◆ Problem description ◆
Give the total number of lines in the data below that include "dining", and nothing else.

◆ Data provided ◆

────────────────────

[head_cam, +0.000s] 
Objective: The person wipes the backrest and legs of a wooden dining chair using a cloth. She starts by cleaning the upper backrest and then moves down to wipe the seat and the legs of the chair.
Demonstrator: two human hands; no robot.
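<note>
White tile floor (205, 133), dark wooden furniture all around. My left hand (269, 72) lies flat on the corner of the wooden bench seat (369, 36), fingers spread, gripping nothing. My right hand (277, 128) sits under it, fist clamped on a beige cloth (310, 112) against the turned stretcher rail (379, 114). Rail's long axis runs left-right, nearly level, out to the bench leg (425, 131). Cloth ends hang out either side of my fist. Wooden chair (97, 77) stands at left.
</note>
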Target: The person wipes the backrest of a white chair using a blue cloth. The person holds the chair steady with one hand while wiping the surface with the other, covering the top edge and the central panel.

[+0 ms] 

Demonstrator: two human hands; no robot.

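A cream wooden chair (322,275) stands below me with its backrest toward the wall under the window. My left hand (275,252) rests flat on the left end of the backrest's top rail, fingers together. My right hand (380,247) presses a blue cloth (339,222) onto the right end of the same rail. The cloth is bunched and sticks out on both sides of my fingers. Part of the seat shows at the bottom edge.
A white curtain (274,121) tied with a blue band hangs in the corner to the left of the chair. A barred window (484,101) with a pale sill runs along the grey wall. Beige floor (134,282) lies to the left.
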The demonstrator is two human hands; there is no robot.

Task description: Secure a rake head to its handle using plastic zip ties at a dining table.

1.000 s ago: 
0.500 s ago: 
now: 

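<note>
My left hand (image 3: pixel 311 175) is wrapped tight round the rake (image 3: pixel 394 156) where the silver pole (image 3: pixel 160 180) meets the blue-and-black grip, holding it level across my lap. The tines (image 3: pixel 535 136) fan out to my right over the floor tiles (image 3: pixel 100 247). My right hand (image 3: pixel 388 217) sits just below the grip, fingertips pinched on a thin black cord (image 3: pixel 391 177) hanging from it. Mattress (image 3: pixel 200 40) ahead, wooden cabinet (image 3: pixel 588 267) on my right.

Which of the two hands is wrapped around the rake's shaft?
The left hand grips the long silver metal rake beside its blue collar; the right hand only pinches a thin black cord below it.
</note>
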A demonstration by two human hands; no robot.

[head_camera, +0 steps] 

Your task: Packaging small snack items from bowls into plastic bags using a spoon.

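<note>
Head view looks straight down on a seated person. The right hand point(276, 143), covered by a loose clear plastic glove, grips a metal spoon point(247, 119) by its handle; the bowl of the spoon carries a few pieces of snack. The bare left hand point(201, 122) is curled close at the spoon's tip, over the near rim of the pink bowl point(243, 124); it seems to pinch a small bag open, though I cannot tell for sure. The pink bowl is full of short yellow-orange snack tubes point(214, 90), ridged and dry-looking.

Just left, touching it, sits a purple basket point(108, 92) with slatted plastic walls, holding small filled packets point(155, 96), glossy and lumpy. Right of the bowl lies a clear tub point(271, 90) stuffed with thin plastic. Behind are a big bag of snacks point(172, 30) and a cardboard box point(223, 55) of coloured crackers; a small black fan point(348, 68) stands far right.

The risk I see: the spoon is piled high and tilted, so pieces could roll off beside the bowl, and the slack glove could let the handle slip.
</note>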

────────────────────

◆ Solution ◆
2